**The problem**: All lines of the material must be output verbatim.
━━━ Source material ━━━
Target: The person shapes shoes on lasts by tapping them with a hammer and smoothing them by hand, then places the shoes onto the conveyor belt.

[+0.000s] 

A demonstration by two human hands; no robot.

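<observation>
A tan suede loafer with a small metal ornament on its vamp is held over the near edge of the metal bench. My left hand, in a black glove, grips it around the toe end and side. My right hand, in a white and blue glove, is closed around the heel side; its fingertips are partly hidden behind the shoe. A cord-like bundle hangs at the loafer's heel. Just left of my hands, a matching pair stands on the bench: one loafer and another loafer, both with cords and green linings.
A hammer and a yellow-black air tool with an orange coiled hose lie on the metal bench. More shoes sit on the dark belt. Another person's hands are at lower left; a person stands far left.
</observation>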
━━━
**Solution for this task**:
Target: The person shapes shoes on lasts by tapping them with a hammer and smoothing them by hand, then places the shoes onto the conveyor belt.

[+0.000s] 

A demonstration by two human hands; no robot.

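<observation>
A tan suede loafer with a small metal ornament on its vamp is held over the near edge of the metal bench. My left hand, in a black glove, grips it around the toe end and side. My right hand, in a white and blue glove, is closed around the heel side; its fingertips are partly hidden behind the shoe. A cord-like bundle hangs at the loafer's heel. Just left of my hands, a matching pair stands on the bench: one loafer and another loafer, both with cords and green linings.
A hammer and a yellow-black air tool with an orange coiled hose lie on the metal bench. More shoes sit on the dark belt. Another person's hands are at lower left; a person stands far left.
</observation>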

This completes the response to the exercise.